Observations (O1)-(O3) support advocacy for the use of GNNs, at least in recommendation systems. But they also spark three interesting questions: (Q1) Why do graph filters and GNNs outperform linear transformations and fully connected neural networks? (Q2) Why do GNNs outperform graph filters? (Q3) Why do GNNs transfer to networks with different number of nodes? In this paper we present three theoretical analyses that help to answer these questions:
- Equivariance. Graph filters and GNNs are equivariant to permutations of the graph.
- Stability. GNNs provide a better tradeoff between discriminability and stability to graph perturbations.
- Transferability. As graphs converge to a limit object, a graphon, GNN outputs converge to outputs of a corresponding limit object, a graphon neural network.
These properties show that GNNs have strong generalization potential.

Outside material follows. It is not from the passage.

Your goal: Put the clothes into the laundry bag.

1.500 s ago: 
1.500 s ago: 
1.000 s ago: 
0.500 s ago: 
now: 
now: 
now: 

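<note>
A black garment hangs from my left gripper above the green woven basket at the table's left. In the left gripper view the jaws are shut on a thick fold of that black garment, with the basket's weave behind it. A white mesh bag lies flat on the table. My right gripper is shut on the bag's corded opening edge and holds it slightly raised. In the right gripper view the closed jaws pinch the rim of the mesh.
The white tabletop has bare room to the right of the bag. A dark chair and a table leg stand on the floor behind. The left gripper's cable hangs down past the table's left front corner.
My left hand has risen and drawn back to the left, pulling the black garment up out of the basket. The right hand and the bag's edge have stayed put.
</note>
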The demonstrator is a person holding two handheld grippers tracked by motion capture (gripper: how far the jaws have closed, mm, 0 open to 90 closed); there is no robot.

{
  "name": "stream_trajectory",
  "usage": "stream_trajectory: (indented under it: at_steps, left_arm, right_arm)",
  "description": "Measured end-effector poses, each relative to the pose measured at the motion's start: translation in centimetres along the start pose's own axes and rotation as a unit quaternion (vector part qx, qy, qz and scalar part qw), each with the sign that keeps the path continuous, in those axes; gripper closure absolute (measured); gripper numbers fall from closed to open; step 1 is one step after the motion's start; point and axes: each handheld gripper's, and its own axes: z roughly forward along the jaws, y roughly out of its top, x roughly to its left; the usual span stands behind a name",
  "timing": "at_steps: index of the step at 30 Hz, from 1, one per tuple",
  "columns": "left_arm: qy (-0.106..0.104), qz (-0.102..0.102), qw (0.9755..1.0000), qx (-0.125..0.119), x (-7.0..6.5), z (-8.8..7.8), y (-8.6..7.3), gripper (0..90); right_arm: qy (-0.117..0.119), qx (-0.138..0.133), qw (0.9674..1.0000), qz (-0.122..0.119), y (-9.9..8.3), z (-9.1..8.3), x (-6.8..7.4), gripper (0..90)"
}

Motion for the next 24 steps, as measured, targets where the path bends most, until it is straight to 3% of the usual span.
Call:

Equivariance to permutations implies that nodes with analogous neighbor sets making analogous observations perform the same operations. Thus, we can learn to, say, fill in the ratings of a product from the ratings of another product in another part of the network if the local structures of the graph are the same. This helps explain why graph filters outperform linear transforms and GNNs outperform fully connected neural networks [cf. observation (O1)]. Stability to graph deformations affords a much stronger version of this statement. We can learn to generalize across different products if the local neighborhood structures are similar, not necessarily identical. Since GNNs possess better stability than graph filters for the same level of discriminability, this helps explain why GNNs outperform graph filters [cf. observation (O2)]. The convergence of GNNs towards graphon neural networks delineated under the transferability heading explains why GNNs can be trained and executed in graphs of different sizes [cf. observation (O3)]. It is germane to note that analogous of these properties hold for CNNs. They are equivariant to translations and stable to deformations of Euclidean space and have well defined continuous time limits.